La serata è stata animata dall’orchestra Silon. Quattro docenti universitari romani hanno svolto delle riflessioni prendendo spunto dalle parole del Pontefice indirizzate ai politici.

Dopo il saluto di Mons. Leuzzi che ha ricordato come per il politico cattolico l’impegno civile sia una vera  e propria vocazione al servizio della comunità, ha preso la parola il Prof. Cesare Mirabelli, Presidente Emerito della Corte Costituzionale che ha illustrato la specificità dell’incontro voluto per riflettere sul tema della Carità politica e per dare avvio a una nuova realtà nel panorama politico e sociale italiano: il forum delle associazioni culturali di ispirazione cristiana chiamato “cultura, pace e vita”. L’incontro è stato moderato dal vice direttore del TG1 Susanna Petruni.

Il professor Andrea Velardi dell’università Roma Tre prendendo la parola e riflettendo sul Discorso del Papa ai politici milanesi ha criticato un certo modo laicista che vede nella Chiesa una monarchia assoluta.
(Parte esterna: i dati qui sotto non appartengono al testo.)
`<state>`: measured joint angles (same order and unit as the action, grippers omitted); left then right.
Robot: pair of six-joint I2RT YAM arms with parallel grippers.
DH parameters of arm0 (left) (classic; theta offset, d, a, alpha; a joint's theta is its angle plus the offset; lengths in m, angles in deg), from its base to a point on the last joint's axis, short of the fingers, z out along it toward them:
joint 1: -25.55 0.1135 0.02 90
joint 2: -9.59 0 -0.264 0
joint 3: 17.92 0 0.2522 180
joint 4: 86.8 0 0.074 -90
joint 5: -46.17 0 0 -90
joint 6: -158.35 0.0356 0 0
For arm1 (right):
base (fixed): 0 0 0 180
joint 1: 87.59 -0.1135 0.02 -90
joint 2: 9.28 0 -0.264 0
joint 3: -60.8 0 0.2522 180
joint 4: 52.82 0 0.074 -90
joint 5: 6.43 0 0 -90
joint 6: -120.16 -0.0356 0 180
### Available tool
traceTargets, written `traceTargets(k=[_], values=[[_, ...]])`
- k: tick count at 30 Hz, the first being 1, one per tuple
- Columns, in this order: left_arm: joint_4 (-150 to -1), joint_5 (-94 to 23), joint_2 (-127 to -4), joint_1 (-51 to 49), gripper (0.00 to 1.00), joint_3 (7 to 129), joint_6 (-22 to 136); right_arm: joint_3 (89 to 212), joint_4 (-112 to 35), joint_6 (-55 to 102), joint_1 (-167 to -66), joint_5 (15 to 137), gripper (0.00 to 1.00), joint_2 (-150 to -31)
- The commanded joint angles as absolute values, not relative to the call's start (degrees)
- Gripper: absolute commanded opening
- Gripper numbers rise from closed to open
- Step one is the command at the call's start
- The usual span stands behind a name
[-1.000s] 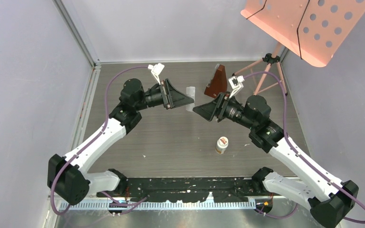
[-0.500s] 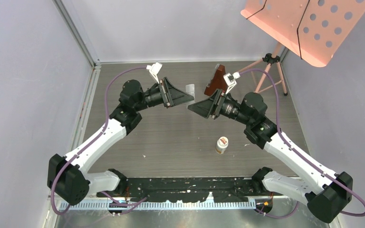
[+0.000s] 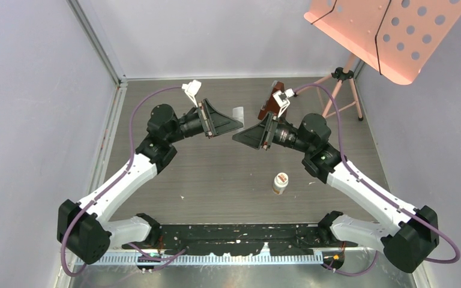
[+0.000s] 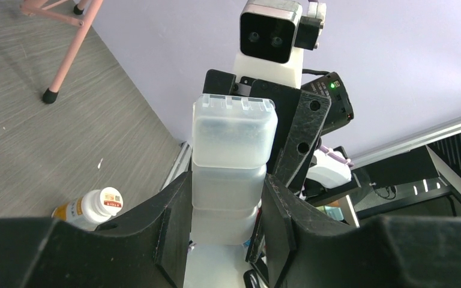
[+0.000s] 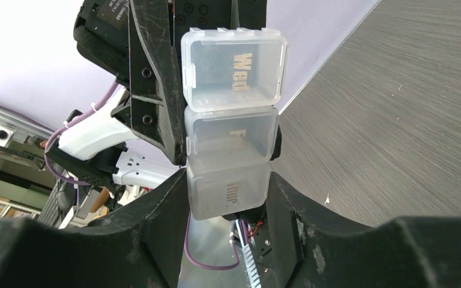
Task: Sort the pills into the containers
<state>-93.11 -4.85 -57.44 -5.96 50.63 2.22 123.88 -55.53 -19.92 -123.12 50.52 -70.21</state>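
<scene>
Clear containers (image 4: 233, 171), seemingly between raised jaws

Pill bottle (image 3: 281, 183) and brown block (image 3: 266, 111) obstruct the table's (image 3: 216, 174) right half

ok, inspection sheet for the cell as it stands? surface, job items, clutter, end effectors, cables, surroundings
Surface: grey wood-grain table, a few pale specks; black tape along the near edge.
Job's things: clear three-compartment pill box held above the table between the arms, lids marked Wed, Fri, Thur; pills: nothing seen.
Clutter: white pill bottle on the table, apart from both arms; brown wedge at the back.
End effectors: left end effector shut on one end of the box; right end effector flanks the other end, grip uncertain.
Cables: purple cable along each arm.
Surroundings: pink stand back right; plain walls.
</scene>
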Motion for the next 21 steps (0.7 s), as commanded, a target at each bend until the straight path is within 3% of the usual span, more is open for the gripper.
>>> traceTargets(k=[1, 4, 6, 10, 11, 13, 18, 21], values=[[-95.8, -4.7, -55.8, -5.9, 0.01, 50.1, 1.5, 127.0, -61.3, -20.6, -123.4, 47.8, 0.49, -72.2], [-95.5, -5.1, -56.1, -5.8, 0.05, 50.2, 1.6, 128.8, -60.7, -20.8, -123.4, 45.8, 0.33, -74.7], [-94.9, -5.6, -56.1, -5.5, 0.16, 50.3, 2.3, 130.0, -58.9, -20.2, -123.4, 44.9, 0.26, -75.5], [-91.0, -7.8, -54.8, -4.5, 0.72, 50.6, 6.2, 132.2, -50.4, -13.5, -123.4, 47.3, 0.23, -75.2], [-89.0, -8.8, -54.2, -4.4, 0.83, 50.7, 8.2, 133.2, -47.1, -10.5, -123.4, 48.2, 0.22, -75.1], [-84.7, -10.9, -53.3, -4.4, 0.96, 51.6, 13.7, 134.4, -43.9, -6.2, -123.4, 49.0, 0.22, -75.2], [-65.8, -21.4, -51.7, -3.6, 0.99, 56.5, 27.2, 137.3, -34.7, 11.7, -126.6, 59.2, 0.24, -77.0], [-62.3, -24.4, -50.4, -2.7, 0.99, 56.8, 30.5, 140.7, -29.5, 16.9, -129.6, 69.8, 0.24, -80.7]])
In modo brillante il docente ha argomentato che non c’è monarchia più costituzionale della Chiesa essendo essa vincolata dalla parola evangelica. Secondo il docente, i settori laicisti dovrebbero abbandonare la vecchia diatriba con la Chiesa per mettersi in “beata competizione con essa”: stato e chiesa a suo avviso dovrebbero gareggiare per difendere sempre più la dignità della persona umana e i diritti oggi sempre più compressi. Non sono mancati riferimenti a uomini di chiesa che hanno avuto responsabilità politiche prima di quelle ecclesiali come Sant’Ambrogio e San Gregorio Magno. Velardi si è rivolto ai politici presenti in sala citando le parole di Paolo VI “La politica è la più alta forma di carità” stigmatizzando i politici che, assumendo spesso un atteggiamento autoreferenziale, non si mettono in ascolto dei bisogni reali del popolo. L’intervento si è concluso con una critica al relativismo etico e giuridico modulato su una cistazione di Sant’Agostino: “Se togli il diritto allo Stato, cosa lo distingue da un covo di ladri?”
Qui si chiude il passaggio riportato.